Exercise prompt
Determine how many lines in the entries below contain the word "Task". The reply is that number alone.
══ Information supplied
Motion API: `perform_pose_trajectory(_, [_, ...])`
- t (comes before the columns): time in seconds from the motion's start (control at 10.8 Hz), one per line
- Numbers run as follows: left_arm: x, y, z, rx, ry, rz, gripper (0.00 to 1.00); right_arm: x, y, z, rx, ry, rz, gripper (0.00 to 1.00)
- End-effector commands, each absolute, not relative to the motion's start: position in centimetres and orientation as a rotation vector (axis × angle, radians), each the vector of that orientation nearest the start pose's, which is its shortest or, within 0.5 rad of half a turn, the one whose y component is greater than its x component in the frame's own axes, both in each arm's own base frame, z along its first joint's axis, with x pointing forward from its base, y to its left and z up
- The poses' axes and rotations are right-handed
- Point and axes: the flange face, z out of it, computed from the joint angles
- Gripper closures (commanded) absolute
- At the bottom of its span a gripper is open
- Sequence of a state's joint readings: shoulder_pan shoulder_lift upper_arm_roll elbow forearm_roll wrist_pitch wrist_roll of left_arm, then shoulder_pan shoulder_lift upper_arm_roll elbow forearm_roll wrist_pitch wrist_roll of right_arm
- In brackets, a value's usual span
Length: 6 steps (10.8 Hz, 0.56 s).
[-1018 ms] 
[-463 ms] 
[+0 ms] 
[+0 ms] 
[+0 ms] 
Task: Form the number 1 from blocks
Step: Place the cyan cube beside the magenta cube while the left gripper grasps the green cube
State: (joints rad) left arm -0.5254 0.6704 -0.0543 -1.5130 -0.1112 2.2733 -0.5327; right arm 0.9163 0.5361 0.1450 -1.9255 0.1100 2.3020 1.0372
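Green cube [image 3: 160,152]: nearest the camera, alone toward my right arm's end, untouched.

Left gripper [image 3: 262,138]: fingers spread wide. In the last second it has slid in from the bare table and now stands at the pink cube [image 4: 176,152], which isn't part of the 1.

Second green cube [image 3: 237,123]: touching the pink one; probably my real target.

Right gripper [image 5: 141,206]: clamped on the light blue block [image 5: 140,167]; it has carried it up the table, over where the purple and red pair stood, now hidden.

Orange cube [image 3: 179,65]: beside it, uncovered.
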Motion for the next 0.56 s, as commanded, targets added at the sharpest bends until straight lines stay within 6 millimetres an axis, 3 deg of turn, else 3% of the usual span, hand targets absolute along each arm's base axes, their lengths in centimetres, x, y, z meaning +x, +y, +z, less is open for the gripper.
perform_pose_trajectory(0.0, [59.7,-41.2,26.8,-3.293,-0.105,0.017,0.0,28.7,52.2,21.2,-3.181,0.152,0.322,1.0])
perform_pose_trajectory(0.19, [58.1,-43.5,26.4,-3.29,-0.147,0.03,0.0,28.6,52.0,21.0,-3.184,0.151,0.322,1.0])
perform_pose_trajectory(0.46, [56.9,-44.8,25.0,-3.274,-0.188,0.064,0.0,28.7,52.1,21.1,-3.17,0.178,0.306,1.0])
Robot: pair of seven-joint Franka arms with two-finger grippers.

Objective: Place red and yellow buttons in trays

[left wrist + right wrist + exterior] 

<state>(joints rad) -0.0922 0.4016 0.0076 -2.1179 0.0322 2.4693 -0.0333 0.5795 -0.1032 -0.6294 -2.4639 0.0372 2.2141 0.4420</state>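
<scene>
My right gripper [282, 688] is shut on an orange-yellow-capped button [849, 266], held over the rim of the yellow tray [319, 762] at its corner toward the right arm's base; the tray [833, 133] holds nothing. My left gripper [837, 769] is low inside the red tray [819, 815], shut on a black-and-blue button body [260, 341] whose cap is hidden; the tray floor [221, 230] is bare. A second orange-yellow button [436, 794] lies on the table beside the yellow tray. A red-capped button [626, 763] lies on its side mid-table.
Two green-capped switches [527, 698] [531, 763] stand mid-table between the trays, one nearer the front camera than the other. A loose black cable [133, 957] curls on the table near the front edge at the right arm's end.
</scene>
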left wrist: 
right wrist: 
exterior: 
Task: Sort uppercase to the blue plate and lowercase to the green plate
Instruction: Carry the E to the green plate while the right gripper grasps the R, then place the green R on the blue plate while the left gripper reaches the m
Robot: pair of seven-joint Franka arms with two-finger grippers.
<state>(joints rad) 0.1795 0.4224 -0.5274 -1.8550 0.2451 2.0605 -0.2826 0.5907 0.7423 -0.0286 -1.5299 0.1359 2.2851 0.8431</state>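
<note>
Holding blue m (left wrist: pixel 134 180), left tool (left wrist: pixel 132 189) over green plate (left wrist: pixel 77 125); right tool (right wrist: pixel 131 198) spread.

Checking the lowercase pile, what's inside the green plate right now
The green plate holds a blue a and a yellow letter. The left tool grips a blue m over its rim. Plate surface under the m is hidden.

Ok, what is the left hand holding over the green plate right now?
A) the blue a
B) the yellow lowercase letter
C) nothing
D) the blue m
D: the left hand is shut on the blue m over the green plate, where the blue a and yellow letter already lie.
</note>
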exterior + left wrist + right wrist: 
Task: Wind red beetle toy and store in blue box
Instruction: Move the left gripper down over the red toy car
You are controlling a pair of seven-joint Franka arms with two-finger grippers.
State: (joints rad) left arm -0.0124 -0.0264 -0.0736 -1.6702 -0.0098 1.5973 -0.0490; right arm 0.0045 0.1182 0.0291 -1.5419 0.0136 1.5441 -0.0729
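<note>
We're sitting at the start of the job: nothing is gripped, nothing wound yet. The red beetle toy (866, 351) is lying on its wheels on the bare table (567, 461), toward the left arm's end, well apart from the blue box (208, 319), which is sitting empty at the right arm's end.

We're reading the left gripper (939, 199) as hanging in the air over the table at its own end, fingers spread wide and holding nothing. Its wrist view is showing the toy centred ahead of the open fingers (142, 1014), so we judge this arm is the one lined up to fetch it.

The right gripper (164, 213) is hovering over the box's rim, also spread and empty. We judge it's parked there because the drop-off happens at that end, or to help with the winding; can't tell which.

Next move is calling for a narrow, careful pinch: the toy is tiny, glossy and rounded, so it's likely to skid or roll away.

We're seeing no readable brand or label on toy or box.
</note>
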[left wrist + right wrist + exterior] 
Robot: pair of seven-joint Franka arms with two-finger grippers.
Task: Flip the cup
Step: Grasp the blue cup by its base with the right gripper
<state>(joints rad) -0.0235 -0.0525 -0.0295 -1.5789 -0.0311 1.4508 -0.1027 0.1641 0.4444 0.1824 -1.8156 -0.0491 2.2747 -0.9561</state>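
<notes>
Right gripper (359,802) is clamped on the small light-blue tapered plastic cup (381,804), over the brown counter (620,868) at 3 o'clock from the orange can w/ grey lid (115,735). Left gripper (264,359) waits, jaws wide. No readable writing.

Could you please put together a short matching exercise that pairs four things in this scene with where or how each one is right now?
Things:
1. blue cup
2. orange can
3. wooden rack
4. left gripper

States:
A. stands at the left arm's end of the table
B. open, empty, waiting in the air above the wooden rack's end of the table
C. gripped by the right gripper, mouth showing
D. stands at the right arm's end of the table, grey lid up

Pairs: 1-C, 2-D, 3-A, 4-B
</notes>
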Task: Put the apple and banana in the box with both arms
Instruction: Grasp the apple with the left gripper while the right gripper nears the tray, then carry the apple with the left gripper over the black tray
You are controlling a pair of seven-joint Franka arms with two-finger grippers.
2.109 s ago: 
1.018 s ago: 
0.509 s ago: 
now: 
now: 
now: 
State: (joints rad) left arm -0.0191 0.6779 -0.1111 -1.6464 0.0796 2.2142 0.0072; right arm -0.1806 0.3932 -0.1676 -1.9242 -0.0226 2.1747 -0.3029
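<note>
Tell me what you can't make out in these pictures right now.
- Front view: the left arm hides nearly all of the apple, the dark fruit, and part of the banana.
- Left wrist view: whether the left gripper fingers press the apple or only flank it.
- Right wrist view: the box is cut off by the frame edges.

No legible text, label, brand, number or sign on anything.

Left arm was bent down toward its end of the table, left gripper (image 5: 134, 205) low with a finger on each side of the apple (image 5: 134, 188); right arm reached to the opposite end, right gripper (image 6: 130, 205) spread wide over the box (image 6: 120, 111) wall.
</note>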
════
Your solution
5